Mr. Pendse has laid stress on the words 'if the tenants do not take steps to pay the rent' in the observations quoted above and he contends that in the present case it is established that the tenant had in fact taken steps to make the payment due from him by paying Rs. 48 within one month of the notice, and, therefore, it cannot be held that the tenant has neglected to make payment. This argument is devoid of any substance. The mere fact that a tenant makes a part payment in respect of rent or permitted increases in arrears, about which a notice is given to him under Section 12(2) of the Act before the expiration of the period of one month, will not protect him. The wording of Section 12(3)(a) that 'if such rent or increases are in arrears for a period of six months or more and the tenant neglects to make payment thereof until the expiration of the period of one month after notice referred to in Sub-section (2) 'must imply in the context that the tenant must make payment of the entire amount of rent or increases which are in arrears for a period of six months or more if he wishes to avoid the consequences of his earlier default.

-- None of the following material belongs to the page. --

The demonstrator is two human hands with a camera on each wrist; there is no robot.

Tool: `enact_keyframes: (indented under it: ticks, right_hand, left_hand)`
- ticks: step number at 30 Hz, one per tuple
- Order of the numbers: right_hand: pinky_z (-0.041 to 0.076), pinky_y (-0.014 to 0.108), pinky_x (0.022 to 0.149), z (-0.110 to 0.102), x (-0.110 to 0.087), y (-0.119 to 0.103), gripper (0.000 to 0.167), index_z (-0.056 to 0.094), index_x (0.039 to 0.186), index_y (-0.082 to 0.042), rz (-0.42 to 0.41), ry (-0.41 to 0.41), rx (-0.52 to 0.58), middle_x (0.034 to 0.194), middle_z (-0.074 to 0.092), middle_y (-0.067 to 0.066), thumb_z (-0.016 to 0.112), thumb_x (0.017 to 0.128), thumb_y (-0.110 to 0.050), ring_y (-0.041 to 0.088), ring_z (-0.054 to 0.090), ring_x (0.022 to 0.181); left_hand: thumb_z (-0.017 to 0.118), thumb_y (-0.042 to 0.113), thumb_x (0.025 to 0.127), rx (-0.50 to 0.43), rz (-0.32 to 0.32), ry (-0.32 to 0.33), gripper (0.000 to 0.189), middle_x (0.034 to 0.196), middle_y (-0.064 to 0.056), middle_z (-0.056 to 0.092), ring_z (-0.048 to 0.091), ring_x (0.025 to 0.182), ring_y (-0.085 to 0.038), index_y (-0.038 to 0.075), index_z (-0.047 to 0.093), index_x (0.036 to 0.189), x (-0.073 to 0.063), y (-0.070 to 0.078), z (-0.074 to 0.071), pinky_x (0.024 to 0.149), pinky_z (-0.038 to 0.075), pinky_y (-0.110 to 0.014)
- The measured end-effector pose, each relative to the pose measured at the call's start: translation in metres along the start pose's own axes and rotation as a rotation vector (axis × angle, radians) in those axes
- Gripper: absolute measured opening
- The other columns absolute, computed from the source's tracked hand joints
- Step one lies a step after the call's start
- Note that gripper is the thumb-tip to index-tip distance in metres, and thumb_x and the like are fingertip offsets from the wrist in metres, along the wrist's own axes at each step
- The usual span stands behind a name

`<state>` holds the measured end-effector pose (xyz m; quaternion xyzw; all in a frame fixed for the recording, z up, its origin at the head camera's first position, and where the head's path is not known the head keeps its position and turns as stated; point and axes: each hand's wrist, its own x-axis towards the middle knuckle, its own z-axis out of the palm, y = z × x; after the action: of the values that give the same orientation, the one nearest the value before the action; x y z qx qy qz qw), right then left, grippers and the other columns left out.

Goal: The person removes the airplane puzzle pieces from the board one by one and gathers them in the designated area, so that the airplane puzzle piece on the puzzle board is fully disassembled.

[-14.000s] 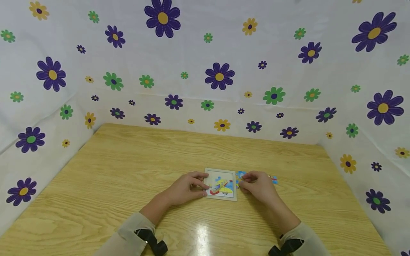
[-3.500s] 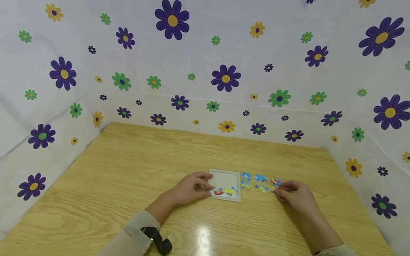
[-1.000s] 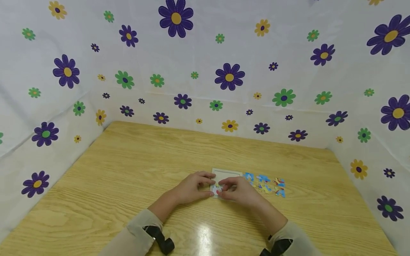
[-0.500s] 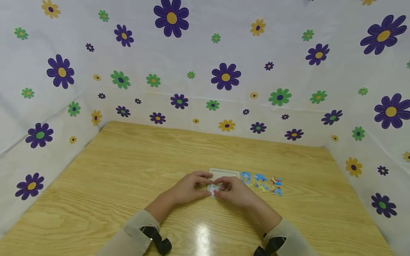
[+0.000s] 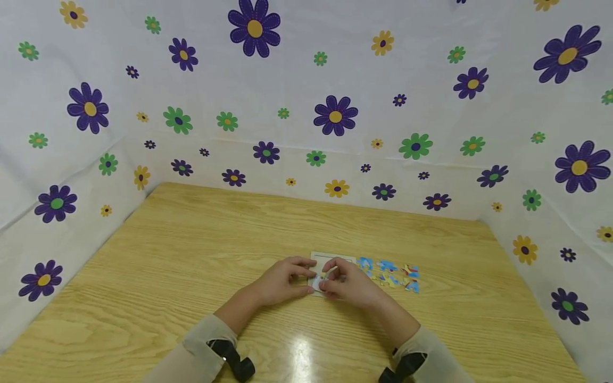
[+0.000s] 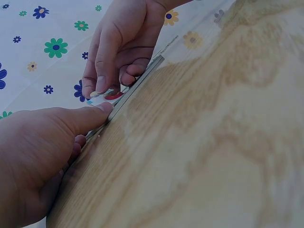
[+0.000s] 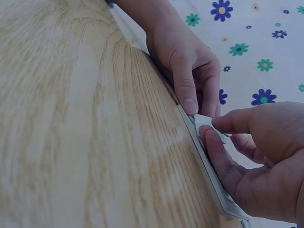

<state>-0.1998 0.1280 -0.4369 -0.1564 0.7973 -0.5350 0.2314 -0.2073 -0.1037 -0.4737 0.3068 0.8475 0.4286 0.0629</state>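
Note:
My left hand (image 5: 280, 282) holds the left edge of a small square puzzle tray (image 5: 332, 255), thumb at the near corner. My right hand (image 5: 354, 284) reaches over the tray and pinches a puzzle piece (image 6: 95, 94) between thumb and index finger. In the left wrist view this piece looks raised from the tray, with a red-and-white printed part below it. From the right wrist side, a white printed surface (image 7: 204, 122) shows by the fingertips. Much of the tray's inside is hidden under the right hand.
Right of the tray lie several loose jigsaw pieces in two rows, among them a blue one (image 5: 387, 267) and a blue-and-red one (image 5: 411, 285). The wooden table (image 5: 230, 234) is bordered by a flower-printed cloth (image 5: 287, 80).
Since 3.5 seconds ago my right hand has moved left from the loose pieces to the tray. Over the last second its fingers have shifted slightly around the lower-left piece. My left hand stays put.

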Motion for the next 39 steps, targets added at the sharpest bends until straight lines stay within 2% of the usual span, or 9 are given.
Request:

A part payment of such arrears before the expiry of the period of one month after notice would not prevent the bringing into operation of the provisions of Section 12(3)(a). Mr. Pendse's contention that two of the conditions which would bring into operation Section 12(5)(a) of the Act have not been satisfied in the present case and in consequence the case of his clients would be governed by Section 12(3)(b) of the Act has, therefore, to be rejected.

6. The result is that all the contentions raised by Mr. Pendse fail and the rule in this revision application will have to be discharged. In view, however, of the fact that before the trial Court decided the suit, the petitioners had paid all the arrears and also in view of the fact that, according to Mr. Pendse, the petitioners are not now in arrears, there will be no order as to costs in this revision application.